There is a huge number of beggars here, despite the small population size (30,000), and there wasn’t a day in which we weren’t approached numerous times by kids wanting us to pay for their schooling or buy them some books. Other old men would stand next to us if we were around food, and motion with shaky hands that he wanted a freshly squeezed orange juice, too. I don’t know if it’s irony or misfortune that Buddha teaches people to abandon their wealth and these poor people do so, having never had another choice.
We found a great place to eat and, as was becoming a habit, we would eat here for the rest of our time in Bodhgaya. Not only was the food and chai great and cheap, but every afternoon three Thai monks would come in and order a kilo of icecream and some Indian sweets to split in three.
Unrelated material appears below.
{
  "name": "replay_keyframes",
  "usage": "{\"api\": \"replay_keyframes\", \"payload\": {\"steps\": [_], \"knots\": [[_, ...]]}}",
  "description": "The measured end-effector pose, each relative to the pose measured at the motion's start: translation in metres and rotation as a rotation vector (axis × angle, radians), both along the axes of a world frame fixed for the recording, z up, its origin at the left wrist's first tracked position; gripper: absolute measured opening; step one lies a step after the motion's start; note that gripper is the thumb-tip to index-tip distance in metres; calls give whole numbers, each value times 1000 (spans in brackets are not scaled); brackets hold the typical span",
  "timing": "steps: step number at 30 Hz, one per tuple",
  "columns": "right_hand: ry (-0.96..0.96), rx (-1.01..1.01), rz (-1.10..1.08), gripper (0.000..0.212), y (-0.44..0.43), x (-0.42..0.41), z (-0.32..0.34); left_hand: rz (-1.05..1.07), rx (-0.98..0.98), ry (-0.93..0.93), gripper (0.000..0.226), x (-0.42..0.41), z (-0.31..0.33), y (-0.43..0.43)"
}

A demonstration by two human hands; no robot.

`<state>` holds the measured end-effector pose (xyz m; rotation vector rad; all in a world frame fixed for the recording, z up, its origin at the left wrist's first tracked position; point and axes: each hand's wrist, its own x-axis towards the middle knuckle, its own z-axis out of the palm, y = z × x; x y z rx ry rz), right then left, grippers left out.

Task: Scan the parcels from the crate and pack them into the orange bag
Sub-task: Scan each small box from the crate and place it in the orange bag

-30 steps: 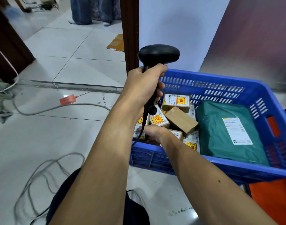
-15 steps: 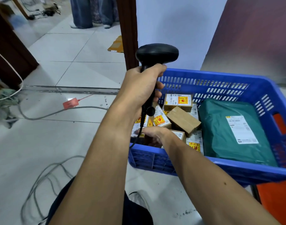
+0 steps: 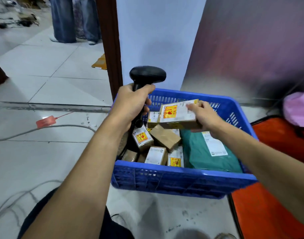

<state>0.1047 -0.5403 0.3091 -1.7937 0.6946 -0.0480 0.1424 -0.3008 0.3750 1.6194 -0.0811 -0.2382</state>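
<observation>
My left hand (image 3: 130, 105) grips the handle of a black barcode scanner (image 3: 147, 75), held upright over the left end of the blue crate (image 3: 173, 180). My right hand (image 3: 203, 116) holds a small cardboard parcel (image 3: 178, 114) with a white label and a yellow-red sticker, lifted above the crate just right of the scanner. Inside the crate lie several small cardboard parcels (image 3: 165, 138) and a green mailer bag (image 3: 211, 152) with a white label. The orange bag (image 3: 261, 209) lies on the floor to the right of the crate.
A grey cable (image 3: 44, 129) and a red tag (image 3: 46, 121) lie on the tiled floor at left. A dark wooden post (image 3: 109, 49) stands behind the crate. A person's legs (image 3: 65, 19) stand at the far back. Something pink (image 3: 297, 107) sits above the orange bag.
My right hand has come up out of the crate's near left corner with a small parcel and now holds it beside the scanner. The left hand kept its grip on the scanner.
</observation>
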Motion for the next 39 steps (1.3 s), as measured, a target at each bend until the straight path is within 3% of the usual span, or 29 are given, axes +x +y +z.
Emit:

As is customary, monks are not supposed to eat after midday – except for dairy – of which I’m unsure if there is a limit… Anyway, I’ve never seen a monk look so happy.
When it was time for us to actually visit the inside of the temple grounds I was intrigued and excited. I mean, this was a place of incredible historic value. For those who don’t know the story of Buddha, I’ll cut it short and sweet: he spent years shedding all former princely belongings, even non materialistic things such as body hair, and eventually even meditating for weeks without food. When he finally reached the point of enlightenment (practically, the state of perfect harmony and peace without desire nor misery) he was sat meditating beneath a Bodhi tree. The tree that grows there today is a 130 year old-fourth generation plant of that very same tree.
I spent half an hour sitting beneath this tree quietly watching the people meditating here and those coming and going. It’s hard to explain the feeling of this place without inducing eye-rolls and groans, but there is an incredible vibe here – a sort of gentle humming – that is both intoxicating and calming. Monks and nuns dressed in the simple robes – each a different colour depending on the style of buddhism and the country – moved about in quiet meditation, their shaven heads bobbing slowly up and down as they pressed foreheads to the ground in silent meditation.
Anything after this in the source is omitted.